We present a model for the evolution of cooperation under vertical, horizontal, and oblique cultural transmission. We find that the evolution of cooperation is facilitated by its horizontal transmission and by an association between social interactions and horizontal transmission. The effect of oblique transmission depends on the horizontal transmission bias. Stable polymorphism of cooperation and defection can occur, and when it does, reduced association between social interactions and horizontal transmission evolves, which leads to a decreased frequency of cooperation and lower population mean fitness. We compare our results to outcomes of stochastic simulations of structured populations. Parallels are drawn with Hamilton's rule incorporating assortment and relatedness.


Christin Nyhoegen

Max Planck Institute for Evolutionary Biology, Plön, Germany
"Within-host evolution of antibiotic resistance under sequential therapy"

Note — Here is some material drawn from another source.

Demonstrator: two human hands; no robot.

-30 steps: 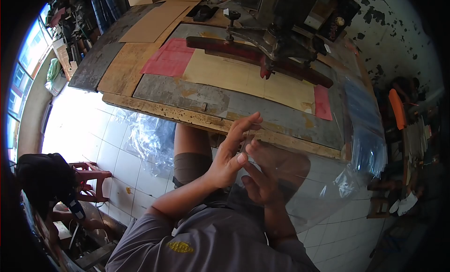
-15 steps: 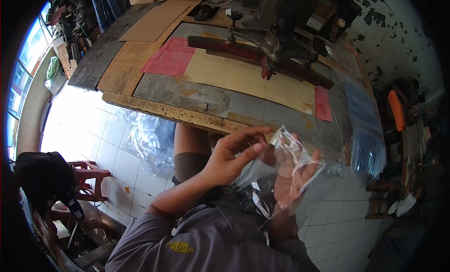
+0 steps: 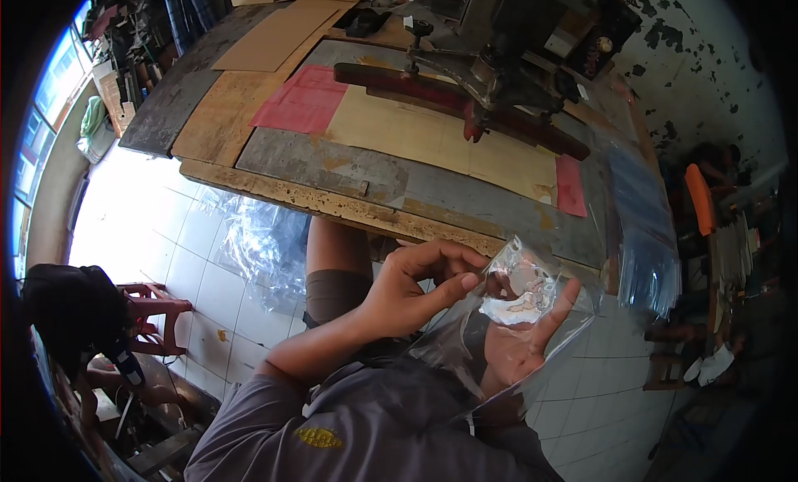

The rapid evolution of antibiotic resistance and the resulting loss in treatment options call for the development of sustainable treatment strategies. Supported by laboratory experiments, alternating antibiotics during treatment has been proposed as a promising approach. Evolutionary trade-offs, especially collateral sensitivity, could potentially further improve the outcome.A limitation of in-vitro evolution experiments is that they do not account for the complex environment of the patient's body. Drugs persist in the body for some time at continuously decreasing concentrations, leading to a temporal overlap of the drugs in a cycling schedule. It is a priori not clear how drug-drug-interactions during these periods of drug overlap influence the outcome of sequential therapy. To close this gap, we set up a pharmacokinetic-pharmacodynamic model that incorporates drug-drug-interactions. We aim to reveal the treatment settings that optimize the outcome of sequential therapy, given the risk of resistance evolution. Our results suggest that drug-drug-interactions strongly influence the optimal protocol. For synergistic drugs pairs, rapid switching of drugs minimizes the time to eradication of the pathogen population. For antagonistic drugs, the decision is not as straightforward, and switching the drugs less often is sometimes preferable. Collateral sensitivity only improves the efficiency if cycling is slow.